Problem: Whenever a line below includes the string "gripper", show it.

The data section start

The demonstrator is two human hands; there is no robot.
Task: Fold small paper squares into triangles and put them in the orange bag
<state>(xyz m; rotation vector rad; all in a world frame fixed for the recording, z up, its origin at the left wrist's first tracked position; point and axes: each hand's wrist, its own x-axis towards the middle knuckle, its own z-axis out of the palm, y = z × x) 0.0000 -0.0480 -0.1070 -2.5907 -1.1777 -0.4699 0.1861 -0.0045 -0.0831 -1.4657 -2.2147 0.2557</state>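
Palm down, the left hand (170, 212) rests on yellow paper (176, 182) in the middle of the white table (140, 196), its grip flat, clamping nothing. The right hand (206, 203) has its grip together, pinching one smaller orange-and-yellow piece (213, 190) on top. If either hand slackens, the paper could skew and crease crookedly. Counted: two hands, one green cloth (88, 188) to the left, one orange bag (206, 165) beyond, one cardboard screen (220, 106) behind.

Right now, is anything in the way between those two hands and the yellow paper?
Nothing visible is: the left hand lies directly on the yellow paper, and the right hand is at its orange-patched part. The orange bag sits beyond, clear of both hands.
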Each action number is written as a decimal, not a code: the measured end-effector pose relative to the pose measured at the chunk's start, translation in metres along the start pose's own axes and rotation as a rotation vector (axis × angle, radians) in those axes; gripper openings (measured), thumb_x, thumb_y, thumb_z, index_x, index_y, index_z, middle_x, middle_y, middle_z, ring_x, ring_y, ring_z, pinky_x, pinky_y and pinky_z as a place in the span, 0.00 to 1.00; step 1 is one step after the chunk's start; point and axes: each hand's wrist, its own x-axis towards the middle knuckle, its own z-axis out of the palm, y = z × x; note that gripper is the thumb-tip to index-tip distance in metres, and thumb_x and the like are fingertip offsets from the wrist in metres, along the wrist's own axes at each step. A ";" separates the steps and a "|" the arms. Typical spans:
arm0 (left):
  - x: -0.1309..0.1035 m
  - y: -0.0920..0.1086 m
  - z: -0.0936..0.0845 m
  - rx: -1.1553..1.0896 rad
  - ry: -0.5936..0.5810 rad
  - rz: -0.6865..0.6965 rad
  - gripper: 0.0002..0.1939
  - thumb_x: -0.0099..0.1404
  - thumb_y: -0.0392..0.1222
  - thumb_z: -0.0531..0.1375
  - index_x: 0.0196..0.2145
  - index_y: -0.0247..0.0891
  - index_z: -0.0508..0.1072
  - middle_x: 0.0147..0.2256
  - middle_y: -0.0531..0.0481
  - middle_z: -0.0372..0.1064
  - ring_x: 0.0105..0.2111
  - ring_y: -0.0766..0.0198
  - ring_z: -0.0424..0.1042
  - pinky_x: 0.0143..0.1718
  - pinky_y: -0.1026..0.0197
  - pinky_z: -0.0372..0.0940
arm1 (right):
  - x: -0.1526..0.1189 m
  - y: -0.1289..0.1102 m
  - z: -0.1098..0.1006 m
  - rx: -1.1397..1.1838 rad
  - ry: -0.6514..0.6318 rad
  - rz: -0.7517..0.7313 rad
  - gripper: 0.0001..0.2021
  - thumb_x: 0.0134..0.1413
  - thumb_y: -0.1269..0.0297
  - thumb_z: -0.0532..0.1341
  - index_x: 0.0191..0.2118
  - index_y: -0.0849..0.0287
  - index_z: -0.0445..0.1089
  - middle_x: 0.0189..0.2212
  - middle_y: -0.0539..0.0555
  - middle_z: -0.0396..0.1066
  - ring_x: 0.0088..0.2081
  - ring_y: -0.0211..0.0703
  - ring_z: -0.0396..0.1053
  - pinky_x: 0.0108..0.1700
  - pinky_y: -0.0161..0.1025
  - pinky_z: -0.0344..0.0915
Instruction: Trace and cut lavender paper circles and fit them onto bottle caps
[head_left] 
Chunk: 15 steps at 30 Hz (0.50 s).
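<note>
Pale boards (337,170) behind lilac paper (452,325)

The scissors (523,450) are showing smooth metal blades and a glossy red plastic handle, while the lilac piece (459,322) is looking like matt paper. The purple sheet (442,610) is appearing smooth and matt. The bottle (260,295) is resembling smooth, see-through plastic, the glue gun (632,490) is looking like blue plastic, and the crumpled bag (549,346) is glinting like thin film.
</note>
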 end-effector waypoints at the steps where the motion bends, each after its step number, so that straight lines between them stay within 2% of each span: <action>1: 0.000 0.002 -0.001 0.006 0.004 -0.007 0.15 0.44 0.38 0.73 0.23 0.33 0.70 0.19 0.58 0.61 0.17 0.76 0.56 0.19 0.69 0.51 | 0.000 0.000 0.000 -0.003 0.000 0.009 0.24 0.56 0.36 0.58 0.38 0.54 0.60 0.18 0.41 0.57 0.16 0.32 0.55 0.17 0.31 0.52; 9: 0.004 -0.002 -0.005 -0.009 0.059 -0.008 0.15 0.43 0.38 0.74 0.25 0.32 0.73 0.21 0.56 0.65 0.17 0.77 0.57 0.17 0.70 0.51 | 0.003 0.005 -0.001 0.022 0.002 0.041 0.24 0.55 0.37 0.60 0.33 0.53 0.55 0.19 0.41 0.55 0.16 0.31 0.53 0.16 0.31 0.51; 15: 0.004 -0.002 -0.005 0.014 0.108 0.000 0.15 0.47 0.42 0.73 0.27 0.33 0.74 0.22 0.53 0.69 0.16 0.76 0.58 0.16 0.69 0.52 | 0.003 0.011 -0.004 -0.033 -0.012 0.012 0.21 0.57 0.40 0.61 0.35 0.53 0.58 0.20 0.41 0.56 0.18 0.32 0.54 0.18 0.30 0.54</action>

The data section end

Solution to this task:
Each action number is written as a decimal, not a code: the measured end-effector pose relative to the pose measured at the chunk's start, translation in metres along the start pose's own axes and rotation as a rotation vector (axis × angle, radians) in those axes; gripper openings (measured), thumb_x, thumb_y, thumb_z, index_x, index_y, index_z, middle_x, middle_y, middle_z, ring_x, ring_y, ring_z, pinky_x, pinky_y and pinky_z as a place in the span, 0.00 to 1.00; step 1 is one step after the chunk's start; point and axes: each hand's wrist, its own x-axis towards the middle knuckle, its own z-axis out of the palm, y = z × x; note that gripper is the thumb-tip to index-tip distance in metres, and thumb_x and the like are fingertip offsets from the wrist in metres, along the wrist's own axes at each step. A ";" separates the steps and a "|" the arms. Typical spans:
  - gripper: 0.0002..0.1939
  - gripper: 0.0001..0.2021

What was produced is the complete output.